But some people find biscuits a little tricky, which is why I think they opt for cake instead. I have the answer: This shortcake recipe I've developed yields a simple, foolproof biscuit that's crisp yet delicate. No need to pull out the food processor or pastry cutter: just grate frozen butter on the large holes of a box grater into the dry ingredients. That's it. Stir in the milk and eggs, then press the dough into a ball.
- You won't need a rolling pin or special cutter to form the shortcakes, either. Using your fingertips, pat the dough into a rectangle on a lightly floured surface.
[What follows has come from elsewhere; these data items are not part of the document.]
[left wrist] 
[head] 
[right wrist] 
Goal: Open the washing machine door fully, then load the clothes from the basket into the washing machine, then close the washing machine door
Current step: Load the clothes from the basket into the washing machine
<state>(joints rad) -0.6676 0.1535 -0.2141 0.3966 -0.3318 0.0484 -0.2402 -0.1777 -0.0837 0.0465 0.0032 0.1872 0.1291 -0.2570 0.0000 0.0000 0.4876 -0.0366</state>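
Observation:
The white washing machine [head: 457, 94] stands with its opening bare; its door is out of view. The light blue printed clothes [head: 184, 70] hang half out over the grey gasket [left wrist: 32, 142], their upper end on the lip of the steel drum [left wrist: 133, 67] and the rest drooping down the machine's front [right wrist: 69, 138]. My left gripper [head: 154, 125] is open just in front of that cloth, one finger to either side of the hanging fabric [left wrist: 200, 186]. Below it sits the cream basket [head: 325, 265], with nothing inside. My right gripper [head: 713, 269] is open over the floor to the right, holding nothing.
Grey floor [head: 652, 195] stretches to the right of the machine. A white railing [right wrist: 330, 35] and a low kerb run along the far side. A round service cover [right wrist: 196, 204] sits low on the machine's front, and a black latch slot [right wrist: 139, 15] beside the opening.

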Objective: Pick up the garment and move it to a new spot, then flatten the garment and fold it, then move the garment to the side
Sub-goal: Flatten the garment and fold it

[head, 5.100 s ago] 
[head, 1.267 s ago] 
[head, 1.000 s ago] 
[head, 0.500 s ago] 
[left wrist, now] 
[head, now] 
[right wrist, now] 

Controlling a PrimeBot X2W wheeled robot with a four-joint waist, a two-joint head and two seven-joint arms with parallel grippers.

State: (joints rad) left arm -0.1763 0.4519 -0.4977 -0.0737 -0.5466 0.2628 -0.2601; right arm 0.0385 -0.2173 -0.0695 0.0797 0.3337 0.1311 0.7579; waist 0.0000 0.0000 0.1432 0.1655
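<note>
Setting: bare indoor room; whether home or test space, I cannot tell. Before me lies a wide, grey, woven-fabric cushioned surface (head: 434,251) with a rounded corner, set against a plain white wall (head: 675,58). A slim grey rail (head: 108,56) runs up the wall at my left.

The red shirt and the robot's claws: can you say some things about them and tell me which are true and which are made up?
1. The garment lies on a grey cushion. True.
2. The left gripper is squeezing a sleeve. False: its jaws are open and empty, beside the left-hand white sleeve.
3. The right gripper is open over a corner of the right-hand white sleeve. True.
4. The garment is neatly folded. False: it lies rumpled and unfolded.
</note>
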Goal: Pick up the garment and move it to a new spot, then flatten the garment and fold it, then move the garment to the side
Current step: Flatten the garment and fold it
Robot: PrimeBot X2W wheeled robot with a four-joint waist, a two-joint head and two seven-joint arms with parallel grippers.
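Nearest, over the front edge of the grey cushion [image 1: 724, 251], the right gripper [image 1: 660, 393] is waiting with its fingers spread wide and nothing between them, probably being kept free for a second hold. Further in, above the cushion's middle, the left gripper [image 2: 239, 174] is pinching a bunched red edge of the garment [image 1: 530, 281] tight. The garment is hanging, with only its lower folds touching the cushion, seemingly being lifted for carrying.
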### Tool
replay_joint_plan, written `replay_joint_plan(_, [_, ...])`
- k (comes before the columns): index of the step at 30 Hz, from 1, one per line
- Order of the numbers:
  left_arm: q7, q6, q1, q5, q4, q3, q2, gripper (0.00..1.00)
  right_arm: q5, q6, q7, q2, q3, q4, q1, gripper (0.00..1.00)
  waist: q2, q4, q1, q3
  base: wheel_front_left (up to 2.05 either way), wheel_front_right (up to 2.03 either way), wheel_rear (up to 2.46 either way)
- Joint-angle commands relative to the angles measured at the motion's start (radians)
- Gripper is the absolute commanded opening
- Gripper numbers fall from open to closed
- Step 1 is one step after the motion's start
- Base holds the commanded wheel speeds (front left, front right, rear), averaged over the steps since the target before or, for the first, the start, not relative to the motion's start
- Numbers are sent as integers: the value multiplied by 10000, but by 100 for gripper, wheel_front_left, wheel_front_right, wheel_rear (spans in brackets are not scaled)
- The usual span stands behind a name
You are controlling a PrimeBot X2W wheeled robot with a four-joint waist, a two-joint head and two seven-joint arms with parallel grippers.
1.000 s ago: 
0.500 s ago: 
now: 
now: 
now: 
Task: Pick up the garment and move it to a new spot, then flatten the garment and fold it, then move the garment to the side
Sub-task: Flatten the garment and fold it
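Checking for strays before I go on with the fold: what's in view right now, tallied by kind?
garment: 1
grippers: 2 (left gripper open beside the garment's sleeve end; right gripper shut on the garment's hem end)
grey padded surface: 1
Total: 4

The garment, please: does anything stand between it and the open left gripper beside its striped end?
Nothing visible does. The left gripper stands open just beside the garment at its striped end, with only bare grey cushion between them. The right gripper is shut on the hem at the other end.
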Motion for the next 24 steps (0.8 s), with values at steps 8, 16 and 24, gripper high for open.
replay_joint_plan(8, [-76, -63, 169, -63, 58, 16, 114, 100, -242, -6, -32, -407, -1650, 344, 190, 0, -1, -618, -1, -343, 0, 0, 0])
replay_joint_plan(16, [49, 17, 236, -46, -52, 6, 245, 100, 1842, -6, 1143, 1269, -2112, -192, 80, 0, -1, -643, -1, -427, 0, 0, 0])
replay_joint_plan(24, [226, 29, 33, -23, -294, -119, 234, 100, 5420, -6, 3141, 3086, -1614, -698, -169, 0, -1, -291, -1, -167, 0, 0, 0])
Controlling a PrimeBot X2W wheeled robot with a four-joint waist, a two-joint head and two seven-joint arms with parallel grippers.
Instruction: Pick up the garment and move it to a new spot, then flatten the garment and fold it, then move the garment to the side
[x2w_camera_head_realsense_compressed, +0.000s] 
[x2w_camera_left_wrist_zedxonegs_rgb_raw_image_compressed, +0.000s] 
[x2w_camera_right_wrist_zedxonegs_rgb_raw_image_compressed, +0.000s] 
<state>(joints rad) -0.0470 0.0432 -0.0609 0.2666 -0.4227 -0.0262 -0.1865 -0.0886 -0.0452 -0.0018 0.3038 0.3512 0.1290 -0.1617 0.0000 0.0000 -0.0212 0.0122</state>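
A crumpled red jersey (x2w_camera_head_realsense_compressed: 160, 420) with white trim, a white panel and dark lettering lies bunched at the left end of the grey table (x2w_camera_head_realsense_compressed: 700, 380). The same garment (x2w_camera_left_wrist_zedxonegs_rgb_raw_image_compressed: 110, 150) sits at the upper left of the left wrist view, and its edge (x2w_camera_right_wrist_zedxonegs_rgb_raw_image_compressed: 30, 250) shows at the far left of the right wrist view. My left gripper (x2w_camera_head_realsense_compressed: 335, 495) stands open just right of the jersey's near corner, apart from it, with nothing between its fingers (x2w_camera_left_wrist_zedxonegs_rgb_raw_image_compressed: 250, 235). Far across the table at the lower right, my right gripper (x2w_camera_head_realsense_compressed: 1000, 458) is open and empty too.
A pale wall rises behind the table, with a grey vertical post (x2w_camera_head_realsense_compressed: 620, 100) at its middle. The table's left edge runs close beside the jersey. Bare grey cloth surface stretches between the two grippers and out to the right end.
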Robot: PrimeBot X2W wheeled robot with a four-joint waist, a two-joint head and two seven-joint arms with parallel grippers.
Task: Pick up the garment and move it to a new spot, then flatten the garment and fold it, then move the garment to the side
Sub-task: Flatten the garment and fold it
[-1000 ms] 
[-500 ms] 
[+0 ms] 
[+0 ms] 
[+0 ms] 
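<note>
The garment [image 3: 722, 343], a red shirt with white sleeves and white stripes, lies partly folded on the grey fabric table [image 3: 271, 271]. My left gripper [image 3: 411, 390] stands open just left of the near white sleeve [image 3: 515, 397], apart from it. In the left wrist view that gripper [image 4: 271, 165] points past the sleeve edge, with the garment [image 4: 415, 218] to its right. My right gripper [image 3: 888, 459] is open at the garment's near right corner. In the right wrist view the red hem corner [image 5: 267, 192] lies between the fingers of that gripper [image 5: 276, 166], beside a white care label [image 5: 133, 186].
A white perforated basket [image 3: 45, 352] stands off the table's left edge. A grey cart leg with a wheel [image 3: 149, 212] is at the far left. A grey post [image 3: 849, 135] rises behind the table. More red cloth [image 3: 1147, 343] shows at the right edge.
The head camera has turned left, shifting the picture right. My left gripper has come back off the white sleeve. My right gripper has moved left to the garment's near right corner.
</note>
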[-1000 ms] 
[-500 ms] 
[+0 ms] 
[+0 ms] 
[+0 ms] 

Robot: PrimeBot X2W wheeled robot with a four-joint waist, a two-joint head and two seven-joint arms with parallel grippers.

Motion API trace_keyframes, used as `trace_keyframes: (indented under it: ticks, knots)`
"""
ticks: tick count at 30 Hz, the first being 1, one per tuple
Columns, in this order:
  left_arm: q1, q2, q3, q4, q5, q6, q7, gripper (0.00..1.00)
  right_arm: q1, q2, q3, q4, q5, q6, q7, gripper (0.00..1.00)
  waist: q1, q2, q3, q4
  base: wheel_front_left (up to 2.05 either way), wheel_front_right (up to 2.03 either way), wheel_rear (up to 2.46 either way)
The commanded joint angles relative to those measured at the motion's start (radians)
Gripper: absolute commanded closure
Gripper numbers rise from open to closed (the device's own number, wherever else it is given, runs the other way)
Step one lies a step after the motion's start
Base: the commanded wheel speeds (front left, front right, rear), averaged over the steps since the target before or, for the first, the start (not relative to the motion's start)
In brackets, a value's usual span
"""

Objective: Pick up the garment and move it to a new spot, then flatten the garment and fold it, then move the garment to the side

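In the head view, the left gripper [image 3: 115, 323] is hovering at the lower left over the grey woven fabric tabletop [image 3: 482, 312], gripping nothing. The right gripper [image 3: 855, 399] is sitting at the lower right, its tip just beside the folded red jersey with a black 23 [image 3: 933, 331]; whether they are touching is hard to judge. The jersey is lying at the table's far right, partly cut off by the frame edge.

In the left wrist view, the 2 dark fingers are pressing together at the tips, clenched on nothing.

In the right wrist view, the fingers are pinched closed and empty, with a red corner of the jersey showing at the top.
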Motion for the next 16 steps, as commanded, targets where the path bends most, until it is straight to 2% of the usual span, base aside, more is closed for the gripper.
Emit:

- Use a knife to cut the dough into six squares. Voila!--no scraps to roll and re-roll. (Experienced bakers know that biscuits cut from second and third rollings become progressively ratty and tough.) Square shortcakes are attractive, and all are first cuts.
Serve the shortcakes with strawberries, blackberries, blueberries or raspberries--use just one kind of berry or a combination. For a fruit topping that's fresh, wonderfully juicy and economical, use a mix of fresh and frozen berries. I like 1 pound frozen berries (a standard bag) plus 12 ounces of fresh berries. Even at farm stands, fresh berries can be expensive, so supplementing with frozen keeps the cost down.
- Frozen berries defrost in less than a minute in the microwave and are naturally juicy.
- Sprinkle the thawed berries with sugar, and mash them with a whisk or potato masher. The berry juice dissolves the sugar and creates the much-needed fruit syrup to moisten the cake--instantly! By contrast, fresh-sugared berries need an hour or more to release their juices.